WHAT YOU NEED TO DO:
Find the line with "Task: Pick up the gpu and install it" in the entries below, then reproduce it and every line after it down to and including the line with "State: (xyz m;", exactly.

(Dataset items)
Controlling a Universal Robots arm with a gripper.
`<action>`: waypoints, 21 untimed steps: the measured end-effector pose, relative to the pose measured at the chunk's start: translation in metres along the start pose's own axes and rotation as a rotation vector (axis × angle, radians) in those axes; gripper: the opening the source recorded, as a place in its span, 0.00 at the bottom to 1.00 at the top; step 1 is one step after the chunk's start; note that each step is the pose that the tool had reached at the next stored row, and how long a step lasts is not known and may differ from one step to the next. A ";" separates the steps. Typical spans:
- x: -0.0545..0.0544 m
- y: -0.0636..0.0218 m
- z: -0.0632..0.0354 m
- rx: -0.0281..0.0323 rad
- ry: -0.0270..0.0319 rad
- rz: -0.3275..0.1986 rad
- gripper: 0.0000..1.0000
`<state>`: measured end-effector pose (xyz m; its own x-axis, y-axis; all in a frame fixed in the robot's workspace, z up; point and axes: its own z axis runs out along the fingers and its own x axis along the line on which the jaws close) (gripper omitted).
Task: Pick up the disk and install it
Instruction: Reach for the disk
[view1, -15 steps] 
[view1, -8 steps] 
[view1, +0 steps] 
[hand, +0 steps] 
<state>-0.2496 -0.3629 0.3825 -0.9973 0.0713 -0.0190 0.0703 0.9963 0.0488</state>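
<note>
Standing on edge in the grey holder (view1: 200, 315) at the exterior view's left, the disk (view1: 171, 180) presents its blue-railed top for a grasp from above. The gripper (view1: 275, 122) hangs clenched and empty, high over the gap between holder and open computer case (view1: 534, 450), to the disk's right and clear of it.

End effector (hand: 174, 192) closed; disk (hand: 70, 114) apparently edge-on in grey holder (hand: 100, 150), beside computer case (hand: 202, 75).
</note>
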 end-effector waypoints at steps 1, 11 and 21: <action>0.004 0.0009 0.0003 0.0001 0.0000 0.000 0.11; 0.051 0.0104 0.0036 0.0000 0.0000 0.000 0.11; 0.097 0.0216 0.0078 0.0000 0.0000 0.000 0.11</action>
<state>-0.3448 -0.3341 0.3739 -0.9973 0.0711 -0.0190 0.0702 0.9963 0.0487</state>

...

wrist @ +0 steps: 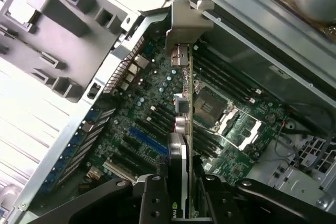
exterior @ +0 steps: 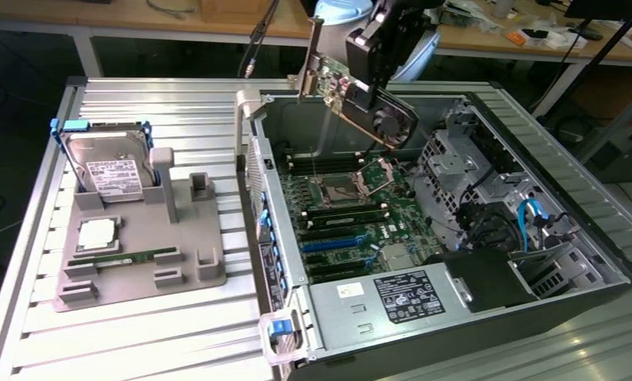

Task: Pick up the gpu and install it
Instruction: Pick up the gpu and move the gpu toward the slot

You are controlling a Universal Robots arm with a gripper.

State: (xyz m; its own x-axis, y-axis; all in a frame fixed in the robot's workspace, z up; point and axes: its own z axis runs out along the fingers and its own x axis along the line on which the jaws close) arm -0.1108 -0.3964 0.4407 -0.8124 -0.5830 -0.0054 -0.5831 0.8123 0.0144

RESPONSE TO THIS EXERCISE:
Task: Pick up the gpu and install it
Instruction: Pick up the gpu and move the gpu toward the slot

You are controlling a Universal Robots arm with a gripper.

State: (xyz m; its own x-axis, y-axis; all in a frame fixed in the robot's workspace, z up; point and axes: its own z axis runs out along the fingers and its own x axis along the line on which the jaws close) arm -0.1108 -0.3964 0.4407 -0.8124 -0.5830 -0.0054 -0.5831 0.8123 0.0144

With this, the exercise is done.